The datasource module supports the following data source types:

Source Type Description Use Case
devshm Shared memory (real-time) Live detector data streaming
frames GWF frame files (offline) Archived data analysis
arrakis Arrakis data service LIGO computing clusters
gwdata-noise Simulated detector noise Offline testing
gwdata-noise-realtime Simulated noise (real-time) Real-time pipeline testing
white White noise Basic testing
sin Sinusoidal signal Signal injection testing
impulse Impulse signal Transient testing
white-realtime White noise (real-time) Real-time basic testing

Quick Start Example

Here's a simple complete example using the datasource abstraction:

#!/usr/bin/env python3
from sgn.apps import Pipeline
from sgnts.sinks import DumpSeriesSink
from sgnligo.sources import DataSourceInfo, datasource

# Configure data source
data_source_info = DataSourceInfo(
    data_source="gwdata-noise-realtime",
    channel_name=["H1=H1:FAKE-STRAIN"],
    gps_start_time=1400000000,
    gps_end_time=1400000010,
)

# Create pipeline
pipeline = Pipeline()

# Add datasource to pipeline
source_out_links, source_latency_links = datasource(
    pipeline=pipeline,
    info=data_source_info,
    verbose=True,
)

# Get the channel name from the data source info
channel_name = data_source_info.channel_dict["H1"]
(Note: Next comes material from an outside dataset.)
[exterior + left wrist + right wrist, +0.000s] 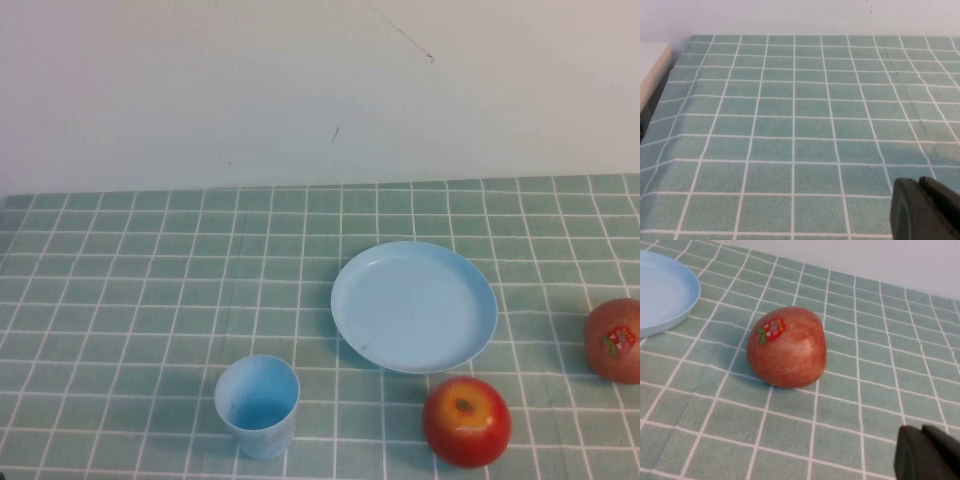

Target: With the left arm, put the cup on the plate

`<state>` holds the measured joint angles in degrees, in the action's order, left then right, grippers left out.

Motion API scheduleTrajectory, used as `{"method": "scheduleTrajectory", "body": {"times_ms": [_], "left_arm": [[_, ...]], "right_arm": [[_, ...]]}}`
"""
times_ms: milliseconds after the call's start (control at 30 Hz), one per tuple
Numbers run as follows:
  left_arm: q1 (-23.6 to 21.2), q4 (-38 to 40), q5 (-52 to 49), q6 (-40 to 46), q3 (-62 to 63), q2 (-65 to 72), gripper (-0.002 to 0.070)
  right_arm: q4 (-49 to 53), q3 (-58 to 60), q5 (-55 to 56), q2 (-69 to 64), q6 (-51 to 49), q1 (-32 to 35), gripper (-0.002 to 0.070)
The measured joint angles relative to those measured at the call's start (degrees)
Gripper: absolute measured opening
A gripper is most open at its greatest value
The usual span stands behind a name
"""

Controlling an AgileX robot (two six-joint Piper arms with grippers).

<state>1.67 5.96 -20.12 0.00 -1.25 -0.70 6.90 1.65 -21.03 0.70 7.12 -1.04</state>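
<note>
Cup (257, 405) beside plate (414, 306), left gripper (925, 210) closed, right gripper (927, 455) unclear

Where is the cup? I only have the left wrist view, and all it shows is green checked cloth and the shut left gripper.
Observer: The high view shows the cup upright and empty near the table's front edge, out of the left gripper's sight.
Operator: And the plate?
Observer: The plate lies bare, beyond the cup and to its right, not touching it.
Operator: Anything close to the plate?
Observer: A red apple sits just in front of its near rim.
Operator: Where is the other arm?
Observer: The right gripper hangs near a stickered apple, right of the plate.
</note>
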Motion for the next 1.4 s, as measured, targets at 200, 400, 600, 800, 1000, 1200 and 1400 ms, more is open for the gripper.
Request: {"method": "scheduleTrajectory", "body": {"times_ms": [200, 400, 600, 800, 1000, 1200, 1400], "left_arm": [[0.0, 0.0, 0.0, 0.0, 0.0, 0.0, -0.0003], [0.0, 0.0, 0.0, 0.0, 0.0, 0.0, -0.0003], [0.0, 0.0, 0.0, 0.0, 0.0, 0.0, -0.0003], [0.0, 0.0, 0.0, 0.3, 0.0, 0.0, -0.0003], [0.0, 0.0, 0.0, 0.3, 0.0, 0.0, -0.0003], [0.0, 0.1, 0.8, 0.3, 0.0, 0.0, -0.0003], [0.0, 2.4, 9.0, 0.3, -0.2, 0.0, -0.0003]], "right_arm": [[0.0, 0.0, 0.0, 0.0, 0.0, 0.0, -0.0002], [0.0, 0.0, 0.0, 0.0, 0.0, 0.0, -0.0002], [0.0, 0.0, 0.0, 0.0, 0.0, 0.0, -0.0002], [0.0, 0.0, 0.0, 0.0, 0.0, 0.0, -0.0002], [0.0, 0.0, 0.0, 0.0, 0.0, 0.0, -0.0002], [0.0, 0.0, 0.0, 0.0, 0.0, 0.0, -0.0002], [0.0, 0.0, 0.0, 0.0, 0.0, 0.0, -0.0002]]}}
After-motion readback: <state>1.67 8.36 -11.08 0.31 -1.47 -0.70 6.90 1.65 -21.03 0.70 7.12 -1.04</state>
# Add a sink to write the data to a file
sink = DumpSeriesSink(
    name="DataSink",
    sink_pad_names=[channel_name],
    fname="output_strain.txt",
    verbose=True,
)

# Add sink to pipeline and connect it
pipeline.insert(
    sink,
    link_map={
        f"DataSink:snk:{channel_name}": source_out_links["H1"],
    }
)

# Run pipeline
print("Running pipeline...")
pipeline.run()
print(f"Done! Data written to output_strain.txt")

This will generate 10 seconds of simulated strain data and save it to output_strain.txt.

Real-Time Data: DevShm Source

The devshm source reads data from shared memory, typically used for real-time data processing.

Simulating the /dev/shm Service for Testing

If you don't have access to LIGO's real /dev/shm data service, you can simulate it using sgn-ligo-fake-frames in real-time mode. This is useful for testing your pipeline locally.

Step 1: Create a state segments file

Create a file state_segments.txt with three columns (start_gps, end_gps, bitmask_value):

1400000000 1400001000 3

Step 2: Start the frame generator in a separate terminal

# This will continuously generate frames to simulate real-time data
sgn-ligo-fake-frames \
    --state-file state_segments.txt \
    --strain-channel H1:FAKE-STRAIN \
    --state-channel H1:FAKE-STATE_VECTOR \
    --output-path /tmp/fake_frames/H1-FAKE-{gps_start_time}-{duration}.gwf \
    --real-time \
    --verbose

This process will: - Generate frame files continuously in /tmp/fake_frames/ - Write both strain and state vector data - Simulate real-time operation by matching current GPS time - Clean up old files automatically (keeps last hour by default)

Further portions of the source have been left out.